Author Tod Bolsinger offers a few suggestions on his blog for cultivating generosity:  “Hang out with generous people.  It will rub off on you.”  I suppose that implies the opposite then too:  
Keep an emotional distance from those who are not farmers of thanksgiving.  I’ve noticed that bitter people can rub off on me also.  Hang out with generous people.  (Looks like you’re in the right place!)  
  
Bolsinger also suggests practicing generosity.  (Fake it ‘til you make it, I suppose.  Studies tell us this works with self-confidence...how about generosity?)  He writes: “Leave a big tip when you go out to dinner.  Buy [fair trade coffee] and give it to your neighbors.  Buy a struggling young [professional] a new suit or offer to pay the rent for someone who needs a helping hand.  And then thank them.  Tell them that you are doing it for yourself, and that they are doing you a favor.  Then find something that you are hanging on to a little too tight and just give it to someone.  Give away your [porcelain doll collection, or your baseball cards, or favorite shirt], or whatever.  Empty your wallet in the offering plate just for the experience of doing so.  Write the biggest check you can ever imagine to some work of God in the world, and watch how there is still food on your table.  And don’t ask for any recognition for it, because this is helping you.  Reorganize your finances so that the first tenth of every bit of income that comes in your door goes to the work of God.  I mean really tithe.  Look at it as a whole lot better deal than the rich [landlord, in our text] got.” (Which was, of course, poverty in God.)   

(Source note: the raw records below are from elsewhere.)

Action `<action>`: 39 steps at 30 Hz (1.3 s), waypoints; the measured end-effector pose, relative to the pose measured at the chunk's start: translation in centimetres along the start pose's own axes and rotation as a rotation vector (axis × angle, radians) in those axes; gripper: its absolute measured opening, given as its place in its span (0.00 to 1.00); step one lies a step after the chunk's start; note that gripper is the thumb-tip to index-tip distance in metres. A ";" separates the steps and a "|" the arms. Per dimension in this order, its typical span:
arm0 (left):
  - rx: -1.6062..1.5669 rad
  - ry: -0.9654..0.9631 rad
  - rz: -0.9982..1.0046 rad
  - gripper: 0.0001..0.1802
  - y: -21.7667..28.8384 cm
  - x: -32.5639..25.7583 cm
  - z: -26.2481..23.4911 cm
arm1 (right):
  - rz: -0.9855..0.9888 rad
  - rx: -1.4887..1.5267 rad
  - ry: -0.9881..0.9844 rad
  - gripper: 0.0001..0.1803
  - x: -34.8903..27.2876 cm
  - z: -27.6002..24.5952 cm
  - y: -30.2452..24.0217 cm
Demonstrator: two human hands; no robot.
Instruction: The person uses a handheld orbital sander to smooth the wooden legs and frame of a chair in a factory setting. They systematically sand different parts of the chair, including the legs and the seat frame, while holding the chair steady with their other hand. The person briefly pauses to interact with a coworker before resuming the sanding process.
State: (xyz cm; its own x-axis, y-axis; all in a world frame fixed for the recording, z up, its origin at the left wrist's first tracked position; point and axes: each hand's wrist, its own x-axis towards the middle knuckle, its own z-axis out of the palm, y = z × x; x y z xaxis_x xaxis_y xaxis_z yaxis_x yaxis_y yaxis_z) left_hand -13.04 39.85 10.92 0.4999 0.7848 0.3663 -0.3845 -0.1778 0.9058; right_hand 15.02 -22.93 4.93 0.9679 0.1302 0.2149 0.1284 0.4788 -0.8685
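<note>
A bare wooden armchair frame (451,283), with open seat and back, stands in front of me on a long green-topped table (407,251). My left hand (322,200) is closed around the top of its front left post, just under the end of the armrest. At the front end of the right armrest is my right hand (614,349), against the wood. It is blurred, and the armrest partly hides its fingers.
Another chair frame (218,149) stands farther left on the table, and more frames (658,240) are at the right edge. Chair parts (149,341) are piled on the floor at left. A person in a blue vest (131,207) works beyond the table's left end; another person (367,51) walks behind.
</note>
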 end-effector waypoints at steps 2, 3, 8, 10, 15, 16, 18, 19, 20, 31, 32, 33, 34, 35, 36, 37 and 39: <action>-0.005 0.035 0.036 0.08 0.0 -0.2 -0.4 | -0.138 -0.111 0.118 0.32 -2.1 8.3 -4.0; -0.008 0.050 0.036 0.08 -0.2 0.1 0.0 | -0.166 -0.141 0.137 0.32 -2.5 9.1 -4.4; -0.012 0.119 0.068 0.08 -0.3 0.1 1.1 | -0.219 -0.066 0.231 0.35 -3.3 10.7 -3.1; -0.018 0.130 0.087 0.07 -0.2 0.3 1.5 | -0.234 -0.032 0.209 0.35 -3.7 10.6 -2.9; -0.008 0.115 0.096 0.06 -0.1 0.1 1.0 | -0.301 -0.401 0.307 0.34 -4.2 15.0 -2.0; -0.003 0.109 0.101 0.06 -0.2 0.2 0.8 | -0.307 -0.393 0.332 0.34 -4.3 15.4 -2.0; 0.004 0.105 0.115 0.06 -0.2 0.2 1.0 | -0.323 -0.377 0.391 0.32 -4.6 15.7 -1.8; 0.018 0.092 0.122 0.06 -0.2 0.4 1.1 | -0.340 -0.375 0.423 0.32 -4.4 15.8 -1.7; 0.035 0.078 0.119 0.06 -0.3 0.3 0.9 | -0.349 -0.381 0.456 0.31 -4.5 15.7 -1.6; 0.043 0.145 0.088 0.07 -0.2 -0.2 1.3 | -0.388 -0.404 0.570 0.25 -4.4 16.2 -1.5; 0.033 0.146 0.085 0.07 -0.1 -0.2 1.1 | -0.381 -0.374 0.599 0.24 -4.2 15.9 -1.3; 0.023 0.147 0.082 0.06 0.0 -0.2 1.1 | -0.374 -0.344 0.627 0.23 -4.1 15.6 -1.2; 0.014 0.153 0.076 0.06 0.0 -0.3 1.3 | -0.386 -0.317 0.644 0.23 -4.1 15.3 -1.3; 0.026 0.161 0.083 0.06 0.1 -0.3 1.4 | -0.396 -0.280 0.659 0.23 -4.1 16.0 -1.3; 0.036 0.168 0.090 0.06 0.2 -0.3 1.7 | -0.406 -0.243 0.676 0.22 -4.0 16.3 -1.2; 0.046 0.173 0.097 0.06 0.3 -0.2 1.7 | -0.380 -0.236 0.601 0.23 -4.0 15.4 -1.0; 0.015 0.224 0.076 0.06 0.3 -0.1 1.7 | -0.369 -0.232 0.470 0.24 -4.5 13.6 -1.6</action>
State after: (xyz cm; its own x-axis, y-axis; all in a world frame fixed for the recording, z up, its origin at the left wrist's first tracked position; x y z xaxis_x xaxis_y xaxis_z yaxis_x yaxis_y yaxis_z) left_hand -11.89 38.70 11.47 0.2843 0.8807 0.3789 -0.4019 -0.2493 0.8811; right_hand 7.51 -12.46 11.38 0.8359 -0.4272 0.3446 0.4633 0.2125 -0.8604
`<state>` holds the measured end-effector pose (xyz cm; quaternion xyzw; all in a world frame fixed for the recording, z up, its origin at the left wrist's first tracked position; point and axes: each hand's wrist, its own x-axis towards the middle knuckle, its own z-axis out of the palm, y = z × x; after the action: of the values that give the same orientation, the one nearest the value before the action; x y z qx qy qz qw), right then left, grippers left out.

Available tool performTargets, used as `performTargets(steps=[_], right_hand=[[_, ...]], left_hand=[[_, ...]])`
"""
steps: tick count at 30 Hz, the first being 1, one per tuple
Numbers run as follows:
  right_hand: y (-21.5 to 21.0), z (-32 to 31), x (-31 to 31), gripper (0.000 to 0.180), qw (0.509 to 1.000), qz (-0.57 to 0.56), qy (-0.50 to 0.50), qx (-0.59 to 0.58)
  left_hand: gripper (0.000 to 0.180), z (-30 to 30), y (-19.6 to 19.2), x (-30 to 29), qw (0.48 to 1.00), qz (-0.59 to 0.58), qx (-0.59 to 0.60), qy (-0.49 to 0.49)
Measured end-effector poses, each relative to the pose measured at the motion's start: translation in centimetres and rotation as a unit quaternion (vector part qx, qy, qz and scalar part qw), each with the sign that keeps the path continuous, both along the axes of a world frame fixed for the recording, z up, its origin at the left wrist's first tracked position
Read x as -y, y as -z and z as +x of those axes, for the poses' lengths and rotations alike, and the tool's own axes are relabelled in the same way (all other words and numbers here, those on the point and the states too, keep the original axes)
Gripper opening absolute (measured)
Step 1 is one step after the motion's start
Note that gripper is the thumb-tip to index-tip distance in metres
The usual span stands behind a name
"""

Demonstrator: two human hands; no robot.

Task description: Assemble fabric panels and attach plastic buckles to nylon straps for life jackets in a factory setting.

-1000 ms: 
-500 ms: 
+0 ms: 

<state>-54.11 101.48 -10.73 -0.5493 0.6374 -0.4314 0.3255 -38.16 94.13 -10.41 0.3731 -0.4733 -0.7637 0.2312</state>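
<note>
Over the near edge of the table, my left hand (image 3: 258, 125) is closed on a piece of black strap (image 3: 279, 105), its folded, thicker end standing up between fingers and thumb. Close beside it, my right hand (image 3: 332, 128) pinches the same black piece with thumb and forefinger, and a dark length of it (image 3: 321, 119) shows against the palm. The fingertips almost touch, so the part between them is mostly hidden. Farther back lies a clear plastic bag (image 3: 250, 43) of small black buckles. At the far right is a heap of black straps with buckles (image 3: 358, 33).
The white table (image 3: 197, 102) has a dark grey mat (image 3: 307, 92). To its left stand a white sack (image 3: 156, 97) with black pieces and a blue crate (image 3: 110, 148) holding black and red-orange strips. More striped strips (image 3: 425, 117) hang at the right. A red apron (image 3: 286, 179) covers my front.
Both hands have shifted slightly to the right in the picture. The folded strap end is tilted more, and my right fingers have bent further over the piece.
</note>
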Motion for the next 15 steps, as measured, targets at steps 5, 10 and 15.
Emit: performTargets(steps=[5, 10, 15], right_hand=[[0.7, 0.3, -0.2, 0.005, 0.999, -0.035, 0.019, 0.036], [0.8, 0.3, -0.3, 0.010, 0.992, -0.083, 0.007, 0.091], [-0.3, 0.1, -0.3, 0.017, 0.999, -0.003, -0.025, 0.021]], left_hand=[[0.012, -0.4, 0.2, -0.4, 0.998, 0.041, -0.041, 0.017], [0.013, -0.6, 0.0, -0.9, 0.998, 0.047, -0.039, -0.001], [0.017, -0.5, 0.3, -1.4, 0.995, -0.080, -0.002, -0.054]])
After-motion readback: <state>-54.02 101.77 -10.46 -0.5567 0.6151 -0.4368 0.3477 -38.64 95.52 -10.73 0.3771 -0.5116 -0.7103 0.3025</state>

How is all this setting with you?  It’s hard for me, in a way, to even read these suggestions...because I can be kind of stingy.  But I’m trying to trust in the gift that’s been given to me (and you) — faith, “richness toward God”.  

Let’s stick together, siblings in Christ, let’s encourage one another, inspire one another, and keep practicing generosity together, knowing that God stays with us through it all, and that we have been freely given the riches of faith!  AMEN.